• HOW TO COMPLETE THIS TASK
Please give back the listing below word for word, without the images.

• INFORMATION SUPPLIED
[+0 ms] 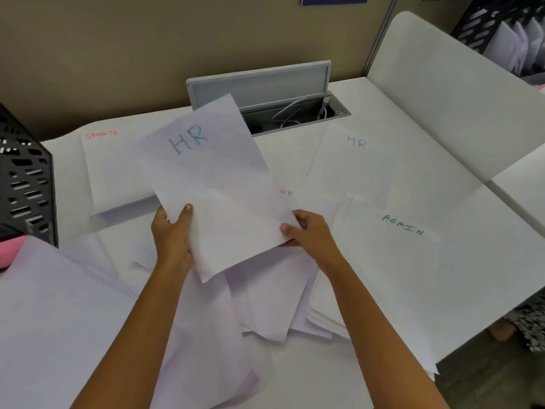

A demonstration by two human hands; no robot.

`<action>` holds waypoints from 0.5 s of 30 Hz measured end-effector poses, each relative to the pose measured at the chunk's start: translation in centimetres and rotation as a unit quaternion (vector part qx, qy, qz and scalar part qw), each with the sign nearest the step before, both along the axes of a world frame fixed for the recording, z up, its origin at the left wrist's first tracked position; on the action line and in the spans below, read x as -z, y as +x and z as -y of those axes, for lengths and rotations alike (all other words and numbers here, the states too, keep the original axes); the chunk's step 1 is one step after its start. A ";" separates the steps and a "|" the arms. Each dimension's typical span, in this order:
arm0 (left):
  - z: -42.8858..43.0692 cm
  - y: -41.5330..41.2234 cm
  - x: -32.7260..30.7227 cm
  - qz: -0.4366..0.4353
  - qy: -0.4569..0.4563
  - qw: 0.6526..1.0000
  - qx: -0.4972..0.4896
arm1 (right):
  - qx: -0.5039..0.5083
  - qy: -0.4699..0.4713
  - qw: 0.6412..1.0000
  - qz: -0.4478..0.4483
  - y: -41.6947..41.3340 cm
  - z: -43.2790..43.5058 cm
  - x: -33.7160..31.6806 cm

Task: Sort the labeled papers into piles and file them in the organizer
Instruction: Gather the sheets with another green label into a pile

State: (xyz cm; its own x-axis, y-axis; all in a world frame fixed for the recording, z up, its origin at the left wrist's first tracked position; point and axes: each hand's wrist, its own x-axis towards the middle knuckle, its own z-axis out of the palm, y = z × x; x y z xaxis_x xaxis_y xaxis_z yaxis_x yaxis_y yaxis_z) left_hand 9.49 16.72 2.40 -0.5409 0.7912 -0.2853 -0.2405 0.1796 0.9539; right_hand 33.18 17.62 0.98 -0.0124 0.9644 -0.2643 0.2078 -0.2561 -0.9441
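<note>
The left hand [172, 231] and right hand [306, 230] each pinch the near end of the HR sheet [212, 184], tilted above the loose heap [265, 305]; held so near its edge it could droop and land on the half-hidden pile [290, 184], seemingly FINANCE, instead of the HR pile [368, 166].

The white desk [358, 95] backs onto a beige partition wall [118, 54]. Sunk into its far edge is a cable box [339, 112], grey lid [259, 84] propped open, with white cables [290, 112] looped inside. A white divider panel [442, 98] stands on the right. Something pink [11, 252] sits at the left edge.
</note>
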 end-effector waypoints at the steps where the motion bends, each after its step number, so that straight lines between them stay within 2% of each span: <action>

• YOUR RESPONSE
[+0 ms] 

A demonstration by two human hands; no robot.

`<action>` holds waypoints from 0.5 s of 30 Hz measured end-effector poses, each relative to the pose measured at the chunk's start: translation in centimetres and rotation as a unit quaternion (vector part qx, qy, qz and scalar part qw), each with the sign nearest the step before, both along the axes of a world frame fixed for the recording, z up, its origin at the left wrist's first tracked position; on the action line and in the spans below, read x as -z, y as +x and z as -y of those axes, for lengths and rotations alike (all other words and numbers here, the states too, keep the original axes); the chunk's step 1 is one step after its start. A ";" separates the steps and a "|" the arms. Each dimension's typical span, in this order:
arm0 (left):
  - z: -42.8858..43.0692 cm
  - y: -41.5330..41.2234 cm
  - x: -32.7260..30.7227 cm
  - qz: -0.4366..0.4353
  - qy: -0.4569..0.4563
  - qw: 0.6526..1.0000
  - qx: -0.4972..0.4896
arm1 (right):
  - qx: -0.5039..0.5083
  - qy: -0.4699..0.4713
  - qw: 0.6412..1.0000
  - qz: -0.4478..0.4483
  - y: -41.6947..41.3340 cm
  - z: -43.2790..43.5058 cm
  - x: -33.7160..31.6806 cm

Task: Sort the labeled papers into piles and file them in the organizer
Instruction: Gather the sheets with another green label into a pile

State: (xyz cm; its own x-axis, y-axis; all in a world frame fixed for the recording, z up, its origin at the left wrist's first tracked position; point and axes: each hand's wrist, its own x-axis towards the middle knuckle, its own z-axis out of the palm, y = z × x; x y z xaxis_x xaxis_y xaxis_z yaxis_x yaxis_y yaxis_z) left_hand 9.49 16.72 2.40 -0.5409 0.7912 -0.2853 -0.2405 0.1796 0.9539; right_hand 33.18 17.62 0.98 -0.0124 0.9644 -0.2643 0.2078 -0.2561 -0.9441
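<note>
The left hand [172, 231] and right hand [306, 230] each pinch the near end of the HR sheet [212, 184], tilted above the loose heap [265, 305]; held so near its edge it could droop and land on the half-hidden pile [290, 184], seemingly FINANCE, instead of the HR pile [368, 166].

The white desk [358, 95] backs onto a beige partition wall [118, 54]. Sunk into its far edge is a cable box [339, 112], grey lid [259, 84] propped open, with white cables [290, 112] looped inside. A white divider panel [442, 98] stands on the right. Something pink [11, 252] sits at the left edge.
</note>
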 end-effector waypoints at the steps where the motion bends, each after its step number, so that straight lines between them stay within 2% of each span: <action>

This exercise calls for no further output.